小雨交じり天気の中、昼一番から餅つきを始めるための準備は、カマド代わりのメガ
ネストーブの組み立て、釜で大量の湯を沸かし臼を洗った後、臼を温めるためお湯を
張っておく。その間セイロでもち米を蒸す。もち米が蒸されて食べ頃になったら、餅つ
きの開始だから、ここまでの準備に手がかかる。始まってしまうと、餅つき、餅をこねる
仕事、臼の掃除などと細かい作業が続く。そうこうすると次の米が蒸されるので餅つき
と追いまくられる。そうした隙間をぬって、七輪に炭火を入れ用意していた焼き鳥を焼
く。直火で火に近いと焦げるから5cmほど高さのある網置きを使うが、鶏皮を焼く時は
脂気が多いため、それでも火の手により黒くなるから、もっと隙間を開けたり、団扇で
パタパタする。焼き鳥屋で見られるあの光景。
塩味派、タレ派と違うリクエストはしょうがないから受け付けることにして、爺の焼き鳥屋
さんは繁盛してしまう。焼きが始まると孫たちの次のリクエストはスルメを炙ること。何て
ことはないが、野趣味溢れる方法で焼きながら食べる、しかもワイルドにと言う点が、非
日常的で余計に面白さを醸し出すのかもしれない。
午前の準備を終え、これから本番を迎える。そして夕方からは忘年会の開催となる。
午後一番から餅つきを始める。一番手は高校3年になった孫、餅をつく音は以前のペ
タンからドスンに代わり、父親の音をも凌ぐもので、ここでも世代交代を囁かれる。次に
中学2年生の登場、力強さは兄に及ばないものの直ぐに立派なつき手になることは間
違いない。
真打は単身赴任で帰省した婿殿、つく音は風格があり誰もが認める我が家の第一人
者、この座は当分明け渡すことはなかろう。当然のこと、前座を務めた孫たちがついた
餅は平餅、真打は鏡餅と言うことになる。
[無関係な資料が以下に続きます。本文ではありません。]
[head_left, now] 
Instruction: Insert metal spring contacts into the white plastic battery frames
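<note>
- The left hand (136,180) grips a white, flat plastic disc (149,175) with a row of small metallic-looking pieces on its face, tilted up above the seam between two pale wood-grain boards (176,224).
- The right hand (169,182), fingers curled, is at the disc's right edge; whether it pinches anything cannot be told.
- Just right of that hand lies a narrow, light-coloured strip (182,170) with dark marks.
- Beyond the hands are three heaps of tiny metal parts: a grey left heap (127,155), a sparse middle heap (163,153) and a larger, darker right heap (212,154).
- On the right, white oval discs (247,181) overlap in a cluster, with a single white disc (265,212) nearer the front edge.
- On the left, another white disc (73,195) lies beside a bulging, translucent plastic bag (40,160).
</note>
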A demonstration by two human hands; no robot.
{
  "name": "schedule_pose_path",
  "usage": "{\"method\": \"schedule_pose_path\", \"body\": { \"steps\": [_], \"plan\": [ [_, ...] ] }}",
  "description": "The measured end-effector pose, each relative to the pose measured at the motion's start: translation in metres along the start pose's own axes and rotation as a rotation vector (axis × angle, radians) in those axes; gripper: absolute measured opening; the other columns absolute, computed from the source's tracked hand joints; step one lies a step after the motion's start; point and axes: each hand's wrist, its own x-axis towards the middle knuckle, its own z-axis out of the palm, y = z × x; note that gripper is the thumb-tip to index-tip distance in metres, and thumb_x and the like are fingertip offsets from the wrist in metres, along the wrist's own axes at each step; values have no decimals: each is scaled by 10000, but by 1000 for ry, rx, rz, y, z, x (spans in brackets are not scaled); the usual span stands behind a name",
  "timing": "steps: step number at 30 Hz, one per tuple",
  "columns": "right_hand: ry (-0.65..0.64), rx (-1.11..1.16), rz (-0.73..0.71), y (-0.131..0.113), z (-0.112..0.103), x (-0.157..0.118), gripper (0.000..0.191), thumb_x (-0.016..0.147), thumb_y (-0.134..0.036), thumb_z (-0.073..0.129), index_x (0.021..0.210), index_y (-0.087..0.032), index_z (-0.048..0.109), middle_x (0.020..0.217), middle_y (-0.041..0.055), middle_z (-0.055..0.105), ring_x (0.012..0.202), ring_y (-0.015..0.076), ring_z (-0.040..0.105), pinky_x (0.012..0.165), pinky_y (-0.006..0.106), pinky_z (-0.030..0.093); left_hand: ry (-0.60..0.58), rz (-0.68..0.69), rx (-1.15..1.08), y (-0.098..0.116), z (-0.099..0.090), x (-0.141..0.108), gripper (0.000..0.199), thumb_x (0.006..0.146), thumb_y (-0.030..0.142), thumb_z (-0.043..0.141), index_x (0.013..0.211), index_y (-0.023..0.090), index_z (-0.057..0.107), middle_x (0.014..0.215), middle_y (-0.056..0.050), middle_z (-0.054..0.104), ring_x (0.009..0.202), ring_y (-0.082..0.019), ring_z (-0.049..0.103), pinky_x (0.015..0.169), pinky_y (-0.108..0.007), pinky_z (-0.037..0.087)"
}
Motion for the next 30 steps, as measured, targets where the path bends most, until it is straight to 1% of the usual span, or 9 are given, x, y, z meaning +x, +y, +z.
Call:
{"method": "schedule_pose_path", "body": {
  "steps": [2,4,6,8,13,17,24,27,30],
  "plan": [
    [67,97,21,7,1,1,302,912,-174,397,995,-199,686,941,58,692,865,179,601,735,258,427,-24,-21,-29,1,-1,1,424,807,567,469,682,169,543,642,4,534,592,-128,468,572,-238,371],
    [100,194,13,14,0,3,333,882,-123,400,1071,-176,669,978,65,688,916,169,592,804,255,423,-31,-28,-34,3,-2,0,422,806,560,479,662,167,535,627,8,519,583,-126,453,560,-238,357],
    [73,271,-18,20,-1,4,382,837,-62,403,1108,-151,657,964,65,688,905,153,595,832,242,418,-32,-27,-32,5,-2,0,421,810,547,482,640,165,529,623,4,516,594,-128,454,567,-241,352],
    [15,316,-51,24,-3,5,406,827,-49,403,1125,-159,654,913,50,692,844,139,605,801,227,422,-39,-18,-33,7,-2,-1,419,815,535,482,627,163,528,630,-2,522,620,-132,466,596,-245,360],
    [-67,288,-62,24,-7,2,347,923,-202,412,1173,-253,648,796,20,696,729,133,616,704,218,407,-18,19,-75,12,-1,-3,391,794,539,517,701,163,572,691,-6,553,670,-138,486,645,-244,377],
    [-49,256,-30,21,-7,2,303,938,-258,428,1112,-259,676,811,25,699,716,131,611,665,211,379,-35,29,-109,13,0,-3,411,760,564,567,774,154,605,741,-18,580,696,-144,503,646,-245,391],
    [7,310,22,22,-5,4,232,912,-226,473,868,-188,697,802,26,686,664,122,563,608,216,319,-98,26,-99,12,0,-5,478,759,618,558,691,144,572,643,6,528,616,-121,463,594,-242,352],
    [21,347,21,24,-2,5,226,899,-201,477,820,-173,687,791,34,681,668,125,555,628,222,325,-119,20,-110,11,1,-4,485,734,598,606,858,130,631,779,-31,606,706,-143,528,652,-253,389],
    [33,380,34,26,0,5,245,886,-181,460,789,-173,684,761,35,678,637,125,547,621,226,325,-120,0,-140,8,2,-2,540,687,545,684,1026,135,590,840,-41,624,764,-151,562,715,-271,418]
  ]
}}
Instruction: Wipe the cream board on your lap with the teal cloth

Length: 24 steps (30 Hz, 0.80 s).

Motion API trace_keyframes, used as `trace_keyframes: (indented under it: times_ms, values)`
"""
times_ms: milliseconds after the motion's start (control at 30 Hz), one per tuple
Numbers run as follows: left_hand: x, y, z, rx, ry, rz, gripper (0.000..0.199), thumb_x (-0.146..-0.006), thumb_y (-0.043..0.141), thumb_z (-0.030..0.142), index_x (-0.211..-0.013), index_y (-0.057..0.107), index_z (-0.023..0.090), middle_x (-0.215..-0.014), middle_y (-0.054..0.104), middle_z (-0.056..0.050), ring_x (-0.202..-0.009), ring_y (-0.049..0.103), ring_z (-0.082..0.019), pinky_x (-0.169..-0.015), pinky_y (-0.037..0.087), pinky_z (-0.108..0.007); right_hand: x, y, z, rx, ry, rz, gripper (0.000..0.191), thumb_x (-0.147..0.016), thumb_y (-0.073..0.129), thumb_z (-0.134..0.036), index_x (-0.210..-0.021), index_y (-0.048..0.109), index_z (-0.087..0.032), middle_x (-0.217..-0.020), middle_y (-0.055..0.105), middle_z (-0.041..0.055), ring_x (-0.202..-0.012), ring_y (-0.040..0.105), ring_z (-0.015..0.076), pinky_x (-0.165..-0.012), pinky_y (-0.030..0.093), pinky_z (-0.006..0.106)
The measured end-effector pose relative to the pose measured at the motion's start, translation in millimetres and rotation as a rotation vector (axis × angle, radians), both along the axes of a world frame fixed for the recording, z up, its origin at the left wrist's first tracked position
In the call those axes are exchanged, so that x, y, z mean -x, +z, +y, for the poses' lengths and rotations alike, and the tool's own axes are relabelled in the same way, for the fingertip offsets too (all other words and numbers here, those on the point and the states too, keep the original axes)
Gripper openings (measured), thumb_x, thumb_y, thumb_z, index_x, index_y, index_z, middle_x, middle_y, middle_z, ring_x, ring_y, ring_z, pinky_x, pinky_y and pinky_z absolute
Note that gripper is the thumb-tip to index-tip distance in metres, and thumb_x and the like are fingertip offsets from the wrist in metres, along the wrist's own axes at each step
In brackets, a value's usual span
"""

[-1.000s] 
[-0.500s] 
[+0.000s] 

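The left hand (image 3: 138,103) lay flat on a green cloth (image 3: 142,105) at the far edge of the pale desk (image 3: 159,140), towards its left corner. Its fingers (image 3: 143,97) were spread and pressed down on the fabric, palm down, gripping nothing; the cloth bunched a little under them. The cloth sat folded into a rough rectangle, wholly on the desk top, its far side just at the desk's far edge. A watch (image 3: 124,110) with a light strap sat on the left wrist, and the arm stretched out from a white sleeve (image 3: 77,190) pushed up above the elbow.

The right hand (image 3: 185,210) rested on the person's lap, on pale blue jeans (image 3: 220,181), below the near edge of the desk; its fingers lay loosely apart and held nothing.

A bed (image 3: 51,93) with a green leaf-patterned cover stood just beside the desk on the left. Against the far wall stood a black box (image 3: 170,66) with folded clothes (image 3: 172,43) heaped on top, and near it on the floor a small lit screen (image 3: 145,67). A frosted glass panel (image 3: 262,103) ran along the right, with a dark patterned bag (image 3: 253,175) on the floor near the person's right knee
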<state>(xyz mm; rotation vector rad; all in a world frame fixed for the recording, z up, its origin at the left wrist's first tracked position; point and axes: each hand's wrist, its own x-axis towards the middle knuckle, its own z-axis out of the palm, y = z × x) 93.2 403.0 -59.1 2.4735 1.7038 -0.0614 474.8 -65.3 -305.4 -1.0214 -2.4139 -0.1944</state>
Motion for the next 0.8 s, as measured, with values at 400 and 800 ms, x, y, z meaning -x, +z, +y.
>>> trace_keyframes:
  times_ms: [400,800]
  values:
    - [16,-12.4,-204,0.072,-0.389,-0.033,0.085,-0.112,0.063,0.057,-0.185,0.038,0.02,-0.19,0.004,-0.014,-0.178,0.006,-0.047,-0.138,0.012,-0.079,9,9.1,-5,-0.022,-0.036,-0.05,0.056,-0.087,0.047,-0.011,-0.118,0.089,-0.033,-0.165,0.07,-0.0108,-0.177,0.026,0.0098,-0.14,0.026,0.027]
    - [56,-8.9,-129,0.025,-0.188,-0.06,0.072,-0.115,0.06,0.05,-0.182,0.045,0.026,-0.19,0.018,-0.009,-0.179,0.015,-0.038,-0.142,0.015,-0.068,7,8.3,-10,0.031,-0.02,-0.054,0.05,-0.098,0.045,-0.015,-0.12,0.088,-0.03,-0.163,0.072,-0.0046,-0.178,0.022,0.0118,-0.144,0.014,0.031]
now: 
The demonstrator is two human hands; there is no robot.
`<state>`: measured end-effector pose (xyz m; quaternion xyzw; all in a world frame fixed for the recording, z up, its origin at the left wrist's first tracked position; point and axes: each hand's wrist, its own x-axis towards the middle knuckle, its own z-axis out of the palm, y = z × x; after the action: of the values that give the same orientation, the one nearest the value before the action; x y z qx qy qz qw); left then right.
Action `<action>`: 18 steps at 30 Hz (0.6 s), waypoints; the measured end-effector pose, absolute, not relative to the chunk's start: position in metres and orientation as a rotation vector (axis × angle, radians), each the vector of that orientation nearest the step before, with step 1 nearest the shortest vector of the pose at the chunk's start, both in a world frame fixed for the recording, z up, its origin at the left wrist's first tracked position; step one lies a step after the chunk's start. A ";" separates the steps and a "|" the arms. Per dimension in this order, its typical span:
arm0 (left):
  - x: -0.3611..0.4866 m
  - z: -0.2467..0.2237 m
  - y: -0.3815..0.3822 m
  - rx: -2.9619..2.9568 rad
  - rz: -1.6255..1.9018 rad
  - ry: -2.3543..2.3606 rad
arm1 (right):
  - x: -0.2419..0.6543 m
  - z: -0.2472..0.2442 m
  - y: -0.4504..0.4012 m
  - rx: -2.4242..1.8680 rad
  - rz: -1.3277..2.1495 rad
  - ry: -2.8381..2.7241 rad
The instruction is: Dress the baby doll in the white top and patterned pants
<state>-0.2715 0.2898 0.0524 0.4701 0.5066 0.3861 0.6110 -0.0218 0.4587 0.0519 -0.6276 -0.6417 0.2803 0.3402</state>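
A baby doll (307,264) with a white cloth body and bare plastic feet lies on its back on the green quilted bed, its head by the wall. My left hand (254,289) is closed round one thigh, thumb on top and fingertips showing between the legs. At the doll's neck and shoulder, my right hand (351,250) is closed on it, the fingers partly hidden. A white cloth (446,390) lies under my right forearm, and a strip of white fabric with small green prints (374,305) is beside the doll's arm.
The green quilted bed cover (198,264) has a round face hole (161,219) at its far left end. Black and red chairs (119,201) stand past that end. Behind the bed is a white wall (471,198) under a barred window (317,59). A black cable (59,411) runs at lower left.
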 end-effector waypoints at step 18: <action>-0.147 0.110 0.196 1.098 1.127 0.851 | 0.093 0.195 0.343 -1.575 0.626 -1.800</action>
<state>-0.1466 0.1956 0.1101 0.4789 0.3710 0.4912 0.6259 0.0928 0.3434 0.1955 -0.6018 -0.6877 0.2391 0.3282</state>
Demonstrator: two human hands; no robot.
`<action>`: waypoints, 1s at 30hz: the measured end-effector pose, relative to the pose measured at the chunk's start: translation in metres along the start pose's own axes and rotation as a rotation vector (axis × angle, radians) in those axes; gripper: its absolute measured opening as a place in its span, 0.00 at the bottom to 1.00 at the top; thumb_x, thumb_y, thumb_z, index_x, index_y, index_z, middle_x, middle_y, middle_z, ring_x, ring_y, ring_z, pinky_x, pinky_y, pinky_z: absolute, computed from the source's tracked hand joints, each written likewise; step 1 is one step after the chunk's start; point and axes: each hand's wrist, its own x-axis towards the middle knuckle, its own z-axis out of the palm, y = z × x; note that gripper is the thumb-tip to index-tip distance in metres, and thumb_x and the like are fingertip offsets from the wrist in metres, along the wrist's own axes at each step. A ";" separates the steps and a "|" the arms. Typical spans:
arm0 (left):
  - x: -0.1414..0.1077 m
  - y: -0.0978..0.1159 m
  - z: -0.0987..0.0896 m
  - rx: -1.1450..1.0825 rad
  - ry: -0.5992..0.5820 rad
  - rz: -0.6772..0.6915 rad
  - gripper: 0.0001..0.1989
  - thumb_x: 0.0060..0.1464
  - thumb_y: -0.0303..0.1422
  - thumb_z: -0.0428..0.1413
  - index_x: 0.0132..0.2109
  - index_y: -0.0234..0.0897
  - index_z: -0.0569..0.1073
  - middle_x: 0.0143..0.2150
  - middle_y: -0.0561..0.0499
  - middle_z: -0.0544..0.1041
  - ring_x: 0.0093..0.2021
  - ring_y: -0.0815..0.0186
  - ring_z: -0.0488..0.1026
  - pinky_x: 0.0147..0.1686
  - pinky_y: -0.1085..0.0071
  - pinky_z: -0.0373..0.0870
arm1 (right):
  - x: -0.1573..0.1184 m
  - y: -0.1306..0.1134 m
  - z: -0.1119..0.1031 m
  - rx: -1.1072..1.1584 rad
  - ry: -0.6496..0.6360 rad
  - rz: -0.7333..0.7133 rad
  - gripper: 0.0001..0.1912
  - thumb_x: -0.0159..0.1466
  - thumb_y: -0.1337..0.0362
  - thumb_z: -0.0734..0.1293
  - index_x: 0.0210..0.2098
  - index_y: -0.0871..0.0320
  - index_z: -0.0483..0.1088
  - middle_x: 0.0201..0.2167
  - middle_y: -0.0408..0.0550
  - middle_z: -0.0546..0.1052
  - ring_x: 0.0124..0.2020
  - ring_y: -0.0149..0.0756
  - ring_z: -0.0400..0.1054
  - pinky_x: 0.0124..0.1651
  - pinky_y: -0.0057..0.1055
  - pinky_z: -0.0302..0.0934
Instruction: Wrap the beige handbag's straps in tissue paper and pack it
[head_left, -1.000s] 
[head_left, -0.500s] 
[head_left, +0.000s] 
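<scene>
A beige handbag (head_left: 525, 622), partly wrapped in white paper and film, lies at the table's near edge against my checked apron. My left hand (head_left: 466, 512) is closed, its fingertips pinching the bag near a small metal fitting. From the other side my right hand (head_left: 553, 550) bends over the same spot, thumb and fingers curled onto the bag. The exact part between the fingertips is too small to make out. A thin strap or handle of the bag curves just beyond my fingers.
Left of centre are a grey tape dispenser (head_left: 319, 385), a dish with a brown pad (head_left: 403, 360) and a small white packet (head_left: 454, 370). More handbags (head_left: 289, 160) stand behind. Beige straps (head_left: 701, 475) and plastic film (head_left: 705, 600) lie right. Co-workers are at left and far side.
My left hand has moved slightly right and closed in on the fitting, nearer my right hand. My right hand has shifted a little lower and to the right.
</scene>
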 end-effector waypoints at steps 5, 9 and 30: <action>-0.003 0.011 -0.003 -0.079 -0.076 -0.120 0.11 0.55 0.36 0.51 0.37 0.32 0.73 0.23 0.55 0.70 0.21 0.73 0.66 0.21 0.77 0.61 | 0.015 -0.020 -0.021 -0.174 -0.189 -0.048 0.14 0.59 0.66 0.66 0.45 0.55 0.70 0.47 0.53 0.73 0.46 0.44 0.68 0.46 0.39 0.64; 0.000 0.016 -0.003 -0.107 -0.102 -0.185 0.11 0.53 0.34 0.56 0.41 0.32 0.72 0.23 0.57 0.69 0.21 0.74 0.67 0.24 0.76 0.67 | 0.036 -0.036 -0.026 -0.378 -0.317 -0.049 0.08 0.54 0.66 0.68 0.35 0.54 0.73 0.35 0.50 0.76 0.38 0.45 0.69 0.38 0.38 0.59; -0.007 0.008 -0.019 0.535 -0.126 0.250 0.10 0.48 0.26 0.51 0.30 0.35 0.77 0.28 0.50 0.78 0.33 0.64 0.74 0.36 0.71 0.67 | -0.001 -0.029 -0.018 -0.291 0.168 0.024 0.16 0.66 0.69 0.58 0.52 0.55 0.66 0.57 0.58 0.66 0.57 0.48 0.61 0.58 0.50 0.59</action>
力はないが参加したい小さい孫たちも大きな
杵を手伝ってもらいながら、ぺったんとやる。平餅に加えて,取り餅と言ってついたば
かりの餅を臼の中で食べ頃の大きさにちぎり、黄粉をまぶして黄粉餅を作る。つきたて
で柔らかいし、ほんのりとした甘みがあるから子供たちには人気の一品だ。都合、約
10Kg(6~7升)をつき終えて、早々に片付けをして忘年会の開催になる。
餅つきで少しお神酒をもらい、忘年会で熱燗を少々、話している内に不甲斐なく轟沈し
うつらうつらと目を覚ましたら10時30分、急いで風呂に入りこの場に参加した次第。
明日はいよいよ大晦日。これまた恒例になったブリと鯛を捌き元旦のおせちに添える
準備をして、山小屋と家の最終片付けをすれば夜中の初詣が待つことになる。